First, the "values" which were "purchased" changed over time. From its beginning in 2005, to its current incentive and penalty phases, the value based purchasing program has had a changing constellation of variables measured, and now rewarded or penalized.

Second, the "values" proved highly susceptible to influence that would not necessarily have been related to "quality" metrics. For example, hospitality and "guest relations" programs to raise the scores on surveys given to Medicare beneficiaries no doubt improved the patient experience, but may have only arguably been related to any aspect of the "quality" of the medical care.

Third, safety net hospitals fared poorly. Safety net hospitals were held accountable for outcomes which may have been (but probably were not) within the influence of those hospitals.

Just as the pay for performance experiments were shown to have little impact, or were of no lasting value, non-payment (for "mistakes") has also been a "non-starter." In October of 2008 the Centers for Medicare and Medicaid Services stopped paying for hospital-acquired conditions that were deemed (by them) "preventable." Four years later, a research effort reported that

"We found no evidence that the 2008 CMS policy to reduce payments for central catheter-associated bloodstream infections and catheter-associated urinary tract infections had any measurable effect on infection rates in U.S. hospitals."

None of this is to argue that we shouldn't strive to eliminate unnecessary infections, or other shortcomings that have brought alarm and concern to the question of patient safety in U.S. hospitals.

To the contrary, it illustrates that focus on financial punishment (non-payment) has, at least so far, had little impact.

Nor is this to pretend that the question is "settled" for the long run. Rather, the purpose of these comments at this time is to raise doubts that any wholesale press toward "value-based payment" - - with its inevitable incentives and disincentives -- would be based on evidence, or indeed, anything other than a capacity to influence the rules.

Conclusion

CMS should, for the moment, eschew and avoid any embrace of value-based payment methodologies.

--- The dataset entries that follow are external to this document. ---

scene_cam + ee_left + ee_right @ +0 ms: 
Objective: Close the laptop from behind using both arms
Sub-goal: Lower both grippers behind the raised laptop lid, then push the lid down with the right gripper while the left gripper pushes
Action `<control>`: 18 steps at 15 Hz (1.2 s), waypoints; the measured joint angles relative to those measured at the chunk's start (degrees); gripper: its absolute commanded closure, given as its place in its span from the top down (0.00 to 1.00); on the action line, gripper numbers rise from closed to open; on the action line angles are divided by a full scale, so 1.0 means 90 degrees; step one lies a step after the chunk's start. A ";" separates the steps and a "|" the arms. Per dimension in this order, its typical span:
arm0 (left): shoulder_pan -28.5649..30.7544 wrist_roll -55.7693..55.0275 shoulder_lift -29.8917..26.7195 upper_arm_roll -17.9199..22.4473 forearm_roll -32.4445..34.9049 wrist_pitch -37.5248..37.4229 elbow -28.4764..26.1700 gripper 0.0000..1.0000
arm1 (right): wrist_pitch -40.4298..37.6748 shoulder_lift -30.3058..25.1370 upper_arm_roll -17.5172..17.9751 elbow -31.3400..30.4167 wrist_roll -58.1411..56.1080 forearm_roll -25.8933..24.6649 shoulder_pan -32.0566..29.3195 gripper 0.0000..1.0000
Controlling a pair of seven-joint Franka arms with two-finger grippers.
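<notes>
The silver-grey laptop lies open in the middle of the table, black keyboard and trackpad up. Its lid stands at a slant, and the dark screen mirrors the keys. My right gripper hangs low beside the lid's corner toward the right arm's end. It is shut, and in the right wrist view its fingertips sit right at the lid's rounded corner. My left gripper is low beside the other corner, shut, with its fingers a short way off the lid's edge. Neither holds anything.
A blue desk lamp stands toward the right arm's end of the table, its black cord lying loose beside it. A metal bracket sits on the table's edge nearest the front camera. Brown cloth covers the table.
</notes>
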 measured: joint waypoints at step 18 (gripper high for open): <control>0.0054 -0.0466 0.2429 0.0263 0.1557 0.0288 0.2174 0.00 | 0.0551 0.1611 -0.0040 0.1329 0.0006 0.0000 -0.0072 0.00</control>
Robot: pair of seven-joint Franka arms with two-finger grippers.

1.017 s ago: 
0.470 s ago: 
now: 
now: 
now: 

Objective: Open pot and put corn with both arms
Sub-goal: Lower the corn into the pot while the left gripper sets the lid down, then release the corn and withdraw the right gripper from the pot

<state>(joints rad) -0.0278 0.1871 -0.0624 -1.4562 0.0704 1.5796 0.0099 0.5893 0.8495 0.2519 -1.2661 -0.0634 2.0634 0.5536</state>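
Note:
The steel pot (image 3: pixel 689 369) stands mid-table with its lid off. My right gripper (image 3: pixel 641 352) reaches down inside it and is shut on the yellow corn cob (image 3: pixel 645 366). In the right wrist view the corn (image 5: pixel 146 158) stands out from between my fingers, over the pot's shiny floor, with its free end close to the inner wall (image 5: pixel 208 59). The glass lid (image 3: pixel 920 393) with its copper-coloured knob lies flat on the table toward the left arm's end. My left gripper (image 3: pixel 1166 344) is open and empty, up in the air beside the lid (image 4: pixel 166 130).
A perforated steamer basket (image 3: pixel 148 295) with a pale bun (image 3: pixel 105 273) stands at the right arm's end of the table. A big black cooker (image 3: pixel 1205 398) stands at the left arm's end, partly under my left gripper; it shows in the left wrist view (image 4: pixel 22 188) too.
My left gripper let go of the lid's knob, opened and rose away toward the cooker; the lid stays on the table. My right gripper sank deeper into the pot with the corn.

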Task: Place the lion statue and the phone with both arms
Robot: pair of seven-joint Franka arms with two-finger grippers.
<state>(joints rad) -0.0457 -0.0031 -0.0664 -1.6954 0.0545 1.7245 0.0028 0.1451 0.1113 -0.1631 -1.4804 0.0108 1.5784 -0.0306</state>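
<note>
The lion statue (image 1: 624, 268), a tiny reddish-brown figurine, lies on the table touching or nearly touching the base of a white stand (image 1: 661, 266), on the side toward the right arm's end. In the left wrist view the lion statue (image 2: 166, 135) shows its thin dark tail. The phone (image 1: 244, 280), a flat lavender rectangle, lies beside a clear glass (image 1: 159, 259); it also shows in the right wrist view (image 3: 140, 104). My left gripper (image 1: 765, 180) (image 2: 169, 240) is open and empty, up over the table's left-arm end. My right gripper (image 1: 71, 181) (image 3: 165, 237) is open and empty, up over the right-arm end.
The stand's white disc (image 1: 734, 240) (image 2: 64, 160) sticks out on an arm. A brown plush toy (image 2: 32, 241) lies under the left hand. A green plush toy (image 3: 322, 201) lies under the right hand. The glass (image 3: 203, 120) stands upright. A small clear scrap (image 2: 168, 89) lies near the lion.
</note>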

This is unlikely to happen, unless directed by Congress.

CMS should retain independent academic researchers, not otherwise related to CMS, to conduct studies of any proposed physician reimbursement change, using small pilot programs, double-blind and randomized intervention, with transparent reporting. This is also unlikely to happen. The integration of research (funded by one or another of the federal agencies), announcement of results (not vetted, often opaque), and new regulation and reimbursement schemes (most without Congressional input or oversight) is nearly seamless.

CMS should clarify and define its terms, and demonstrate the evidence behind its use of and argument for those terms. Nearly the entirety of the current CMS proposal for value-based payment is replete with vaguely defined terms, subject to highly variable interpretation.

CMS should refrain from conflating fraudulent services with those that are not "valuable." If in fact it is CMS' desire is to ensure that it is not paying for "quantity" of services that are inappropriate, the answer is to bolster its defenses against fraud, that is, the provision of services which are not medically necessary. Evidence of services not medically necessary should be pursued with fully as much vigor as any of these "reform" proposals. If the services are medically necessary, on the other hand, why should CMS pay less to the professionals and institutions that provide those services?